Julie Small: State lawmakers can't undo all the risky mortgages that are bleeding some Californians dry, but they can try to mop up some of the blood that's spilled. Senate leader Don Perata's introduced a bill aimed at the next wave of homeowners who face foreclosure when their subprime loans re-set to higher interest rates next year. Perata's measure would require lenders ready to foreclose to talk to homeowners first.
Don Perata: You can't foreclose on someone until you've notified them and had a conversation with them about how to restructure the loan, what options are available to you, what will happen if you go into default.
Small: Perata says it's the kind of handholding some homeowners need.
Perata: There have been too many people that just didn't know what happened to them. Got their homes foreclosed. Literally thrown out in the street.
Small: Ted Lieu, the Torrance Democrat who chairs the Assembly Committee on Banking and Finance, is trying to restrict penalties on homeowners who try to refinance adjustable mortgages.
Ted Lieu: We discovered that there were folks who could have refinanced into a fixed rate safer loan, but could not because of a massive pre-payment penalty. And as a result, when their interest rate spikes, they can't pay up the additional monthly payment, and then they get foreclosed upon.
Small: Lieu says California can restrict loans offered by any state-charted institution, like Countrywide Financial. Countrywide was the nation's largest seller of subprime loans, many with pre-payment penalties. Republican lawmakers say restricting the kind of mortgages lenders can offer in California could prevent people from getting home loans. Some Republicans in the Assembly are focusing instead on educating potential homeowners about debt. Chris Thornberg of L.A.-based Beacon Economics agrees the focus should be on teaching borrowers self-regulation.
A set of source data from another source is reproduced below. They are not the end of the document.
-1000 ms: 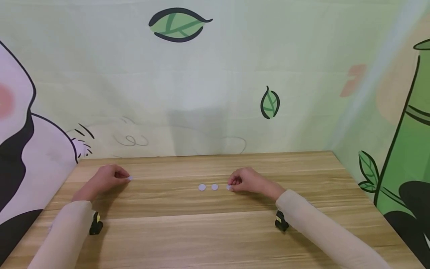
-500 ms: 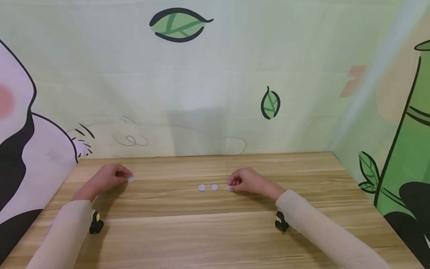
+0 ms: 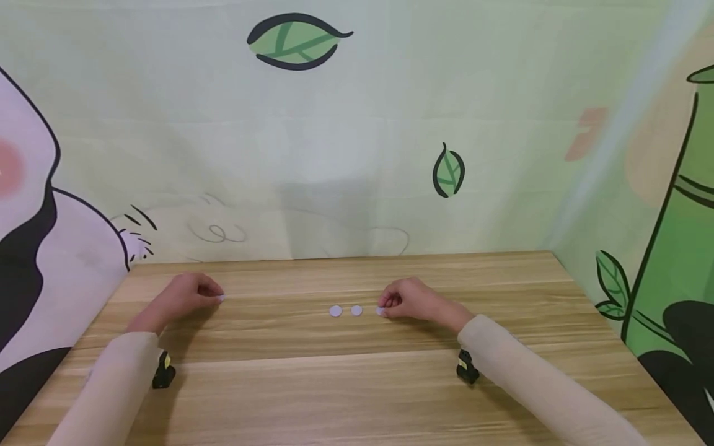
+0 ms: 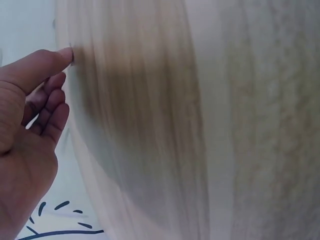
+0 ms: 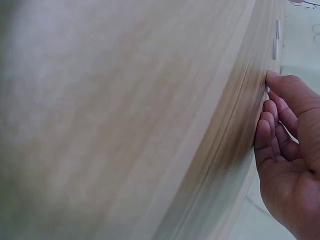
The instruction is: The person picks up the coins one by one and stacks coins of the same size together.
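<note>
My left hand (image 3: 186, 294) is at the left of the wooden table, thumb and fingertips pinching a small white disc (image 3: 221, 298). In the left wrist view the thumb (image 4: 55, 59) reaches down to the tabletop, and the other fingers are curled behind it. Toward the middle right, my right hand (image 3: 413, 300) pinches another white disc (image 3: 380, 311) by its right side, low at the table surface; the fingers partly cover it. Just left of it lie two more flat white discs, the nearer one (image 3: 356, 310) and the farther one (image 3: 335, 311), in a row with it.
The wooden tabletop (image 3: 334, 396) ends at a back wall hung with a printed cloth (image 3: 357, 124) showing leaves and a panda-like figure. Each wrist wears a small black camera, the left one (image 3: 163, 371) and the right one (image 3: 467, 368), below pale sleeves.
The left hand and its disc have shifted slightly to the right. My right hand and the two lying discs have stayed where they were.
</note>
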A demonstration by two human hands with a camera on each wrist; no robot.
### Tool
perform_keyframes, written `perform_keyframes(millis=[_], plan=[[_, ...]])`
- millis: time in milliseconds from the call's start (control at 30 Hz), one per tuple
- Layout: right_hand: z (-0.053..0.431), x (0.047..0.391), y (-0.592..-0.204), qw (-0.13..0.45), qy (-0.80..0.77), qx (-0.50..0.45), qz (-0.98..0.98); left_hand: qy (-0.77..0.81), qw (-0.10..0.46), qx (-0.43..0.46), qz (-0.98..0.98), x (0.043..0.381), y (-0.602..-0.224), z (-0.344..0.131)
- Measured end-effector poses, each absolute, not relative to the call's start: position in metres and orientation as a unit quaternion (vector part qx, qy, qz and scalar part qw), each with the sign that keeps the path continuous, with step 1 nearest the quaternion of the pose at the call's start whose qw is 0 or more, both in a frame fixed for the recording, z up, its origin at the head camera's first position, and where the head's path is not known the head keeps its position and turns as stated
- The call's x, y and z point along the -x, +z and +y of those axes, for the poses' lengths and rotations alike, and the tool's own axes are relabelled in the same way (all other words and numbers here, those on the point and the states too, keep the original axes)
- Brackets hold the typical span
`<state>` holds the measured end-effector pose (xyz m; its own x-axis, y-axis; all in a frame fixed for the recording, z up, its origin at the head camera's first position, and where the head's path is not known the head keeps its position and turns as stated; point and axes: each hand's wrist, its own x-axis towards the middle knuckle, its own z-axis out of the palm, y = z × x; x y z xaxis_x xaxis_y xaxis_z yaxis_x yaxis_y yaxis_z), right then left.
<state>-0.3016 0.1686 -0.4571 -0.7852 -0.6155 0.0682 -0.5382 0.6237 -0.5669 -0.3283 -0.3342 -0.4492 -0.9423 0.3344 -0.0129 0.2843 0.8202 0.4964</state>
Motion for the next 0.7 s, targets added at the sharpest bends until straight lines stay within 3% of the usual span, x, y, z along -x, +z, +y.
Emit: perform_keyframes(millis=[367,700], plan=[[0.168,0.3006,-0.4571,0.07,-0.293,0.318,0.899,0.25,0.063,-0.148,0.955,0.3241,-0.4468,-0.3371],[0.1684,0.3008,-0.4571,0.069,-0.296,0.322,0.897,0.247,0.033,-0.141,0.958,0.3237,-0.45,-0.3357]])
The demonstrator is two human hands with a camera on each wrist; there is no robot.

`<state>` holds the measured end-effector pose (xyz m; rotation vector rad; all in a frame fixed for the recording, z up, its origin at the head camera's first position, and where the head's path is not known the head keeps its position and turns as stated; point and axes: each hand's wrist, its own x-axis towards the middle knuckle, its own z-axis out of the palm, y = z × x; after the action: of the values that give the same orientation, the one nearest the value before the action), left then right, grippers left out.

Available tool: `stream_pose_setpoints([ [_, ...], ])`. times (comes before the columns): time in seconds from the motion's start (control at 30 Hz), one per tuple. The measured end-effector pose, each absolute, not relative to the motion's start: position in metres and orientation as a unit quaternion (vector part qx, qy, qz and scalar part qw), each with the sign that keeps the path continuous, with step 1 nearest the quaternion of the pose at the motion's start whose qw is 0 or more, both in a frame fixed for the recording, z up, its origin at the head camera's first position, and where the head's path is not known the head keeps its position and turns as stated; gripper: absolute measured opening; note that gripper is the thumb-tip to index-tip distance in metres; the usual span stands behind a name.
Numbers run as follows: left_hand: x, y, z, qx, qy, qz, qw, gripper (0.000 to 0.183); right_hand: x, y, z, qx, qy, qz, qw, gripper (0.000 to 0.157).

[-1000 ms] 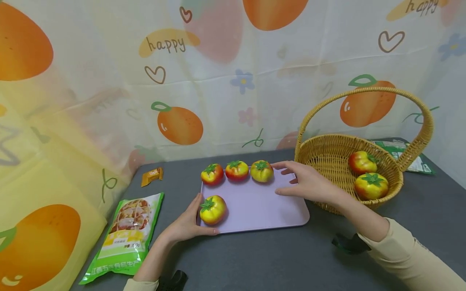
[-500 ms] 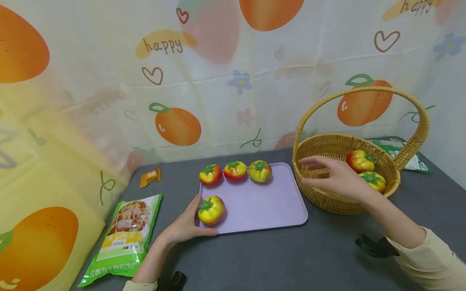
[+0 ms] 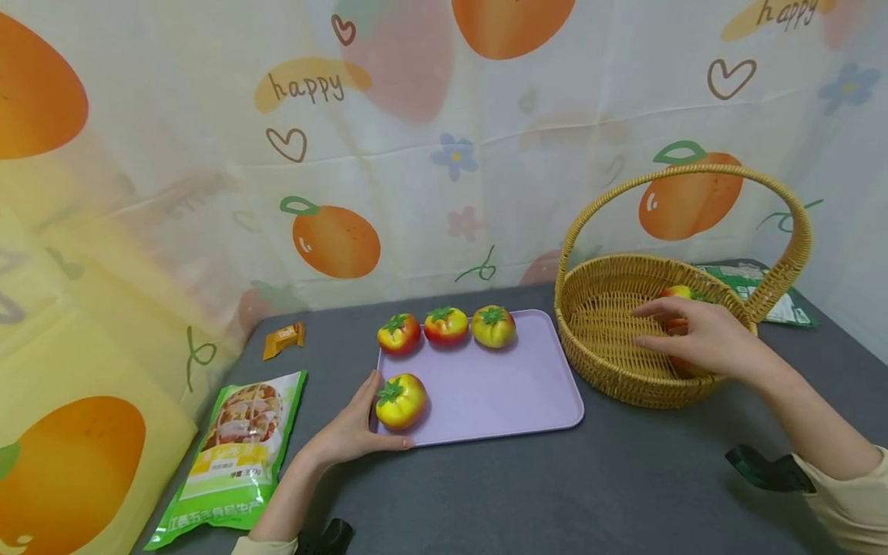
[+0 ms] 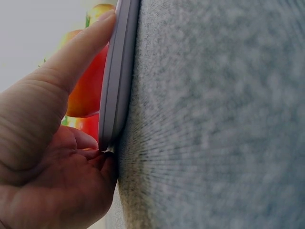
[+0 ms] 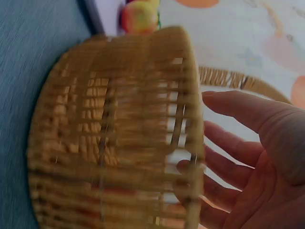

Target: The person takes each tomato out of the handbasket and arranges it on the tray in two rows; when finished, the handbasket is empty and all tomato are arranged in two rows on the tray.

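Observation:
My left hand (image 3: 355, 422) grips the near left corner of a pale purple tray (image 3: 486, 397), thumb along the front edge, fingers at the left side. Beside it on the tray sits a red-and-yellow tomato-like fruit (image 3: 401, 401) with a green leafy top. Three similar fruits line the far edge: left (image 3: 398, 334), middle (image 3: 446, 326), right (image 3: 493, 326). Over the wicker basket (image 3: 603, 324), my right hand (image 3: 701, 339) has its fingers spread and loosely bent, holding nothing. It mostly hides the fruits (image 3: 676, 291) inside the basket.
A green-and-white food packet (image 3: 232, 455) lies left of the tray, with a small orange wrapped snack (image 3: 284, 340) behind it. The basket's tall handle (image 3: 694, 169) arches upward. Another green packet (image 3: 784, 297) lies behind the basket. A printed cloth (image 3: 416, 193) hangs at the back.
My right hand has moved rightward from beside the far-right fruit on the tray to over the basket, its fingers still spread. My left hand stays at the tray corner.

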<state>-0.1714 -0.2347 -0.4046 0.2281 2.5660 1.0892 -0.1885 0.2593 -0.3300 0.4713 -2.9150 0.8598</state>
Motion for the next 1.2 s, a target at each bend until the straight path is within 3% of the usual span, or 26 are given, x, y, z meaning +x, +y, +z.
stream_pose_setpoints([
  [0.47, -0.171, -0.237, -0.404, 0.077, 0.905, 0.380, 0.175, 0.125, -0.193, 0.290, -0.338, 0.159, -0.970, 0.183, 0.024, 0.045],
  [0.83, -0.171, -0.236, -0.403, 0.083, 0.907, 0.375, 0.175, 0.124, -0.198, 0.298, -0.342, 0.154, -0.976, 0.153, -0.011, 0.054],
  [1.2, -0.171, -0.236, -0.404, 0.084, 0.908, 0.372, 0.174, 0.124, -0.205, 0.301, -0.347, 0.168, -0.978, 0.124, -0.019, 0.051],
])
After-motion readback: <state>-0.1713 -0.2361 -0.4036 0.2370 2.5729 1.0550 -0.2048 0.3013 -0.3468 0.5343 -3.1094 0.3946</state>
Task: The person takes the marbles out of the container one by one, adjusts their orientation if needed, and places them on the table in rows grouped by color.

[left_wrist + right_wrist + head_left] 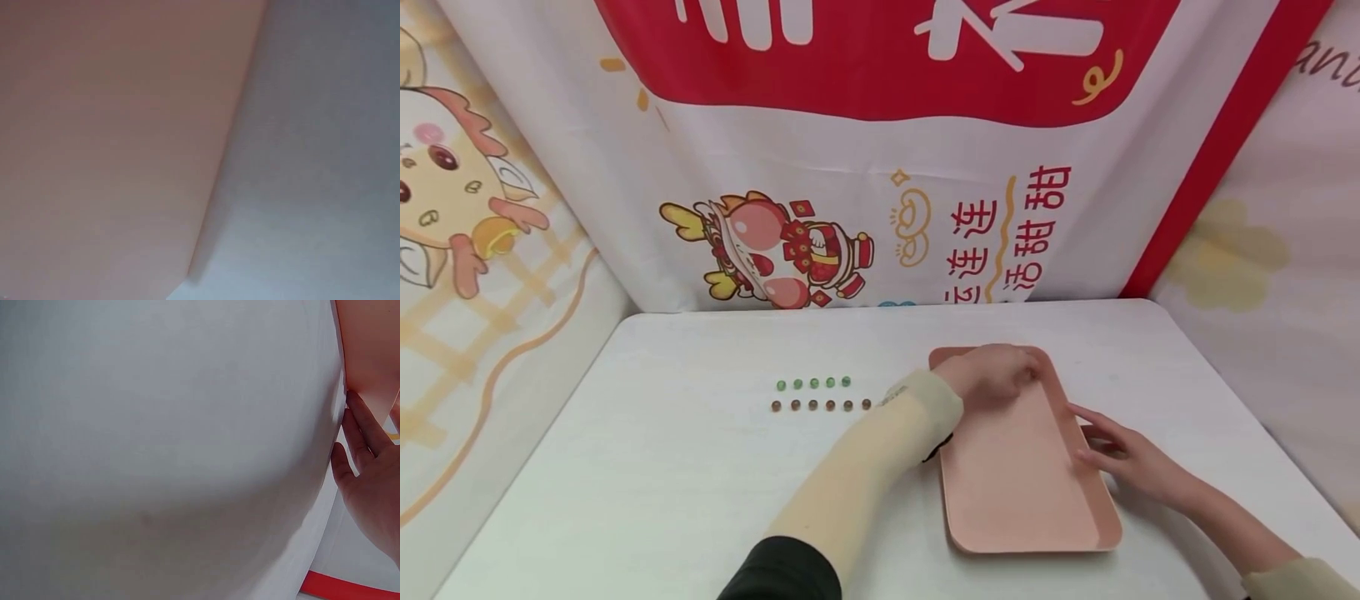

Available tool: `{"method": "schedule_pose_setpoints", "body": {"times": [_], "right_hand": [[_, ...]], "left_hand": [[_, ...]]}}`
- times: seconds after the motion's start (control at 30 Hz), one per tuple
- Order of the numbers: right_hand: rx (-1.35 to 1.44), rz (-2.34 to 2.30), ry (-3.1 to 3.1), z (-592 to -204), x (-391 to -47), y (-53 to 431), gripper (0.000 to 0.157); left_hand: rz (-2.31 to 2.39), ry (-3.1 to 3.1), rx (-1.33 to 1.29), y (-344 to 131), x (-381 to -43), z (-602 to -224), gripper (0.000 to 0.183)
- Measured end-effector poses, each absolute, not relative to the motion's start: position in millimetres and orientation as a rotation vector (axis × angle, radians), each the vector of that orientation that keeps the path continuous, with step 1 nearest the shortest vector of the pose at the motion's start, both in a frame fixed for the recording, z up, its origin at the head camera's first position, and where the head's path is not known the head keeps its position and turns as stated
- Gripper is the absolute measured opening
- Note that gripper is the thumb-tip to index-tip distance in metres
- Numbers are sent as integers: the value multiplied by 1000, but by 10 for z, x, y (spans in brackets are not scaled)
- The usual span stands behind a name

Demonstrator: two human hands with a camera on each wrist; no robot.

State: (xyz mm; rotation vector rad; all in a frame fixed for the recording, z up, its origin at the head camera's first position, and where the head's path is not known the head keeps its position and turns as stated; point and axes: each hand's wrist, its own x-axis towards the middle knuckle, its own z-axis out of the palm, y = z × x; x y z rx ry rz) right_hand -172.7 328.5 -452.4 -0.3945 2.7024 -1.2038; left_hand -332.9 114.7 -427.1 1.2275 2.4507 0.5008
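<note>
A shallow pink tray [1026, 492] lies on the white table, right of the middle. My left hand [1000, 369] reaches across its left rim into the far end, fingers bent near the far right corner. Its fingertips are hidden, so whether it holds anything cannot be seen. Against the tray's outer right wall rests my right hand [1123, 458], its fingers mostly straight and spread; in the right wrist view this hand [378, 487] touches the tray [372, 350]. The left wrist view has only the tray [112, 150] and the tabletop.
Left of my left forearm, small round green beads [814, 383] form a row of several. Nearer me runs a row of several brown beads [812, 406]. A printed cloth [865, 167] hangs behind the white table [662, 467], with further printed panels on both sides.
</note>
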Motion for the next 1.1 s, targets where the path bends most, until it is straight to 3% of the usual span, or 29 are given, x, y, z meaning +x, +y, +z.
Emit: {"method": "schedule_pose_setpoints", "body": {"times": [0.17, 0.43, 1.1], "right_hand": [[-393, -1190, 2704, -4523, -1727, 3284, 70], [-395, -1176, 2715, -4514, -1720, 3276, 69], [-439, -1164, 2750, -4502, -1714, 3258, 68]], "left_hand": [[553, 2431, 1161, 1111, -3316, -4261, 30], [532, 2475, 1190, 1065, -3350, -4246, 12], [609, 2400, 1296, 869, -3298, -4059, 12]]}}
Chris Thornberg: Should there have been someone telling these people, "No, I'm sorry. You can't take this mortgage and buy this house because you can't afford it?" Absolutely! However, that lack of regulation doesn't mean that the home buyer is innocent. You know (laughs), just because your mom's not there to tell you not to jump off the bridge doesn't mean it's OK to jump off the bridge.
Small: Thornberg says some homeowners drove up the housing market in California by rushing to buy overpriced real estate they couldn't afford. Now, he says, nothing can prevent prices from crashing back down.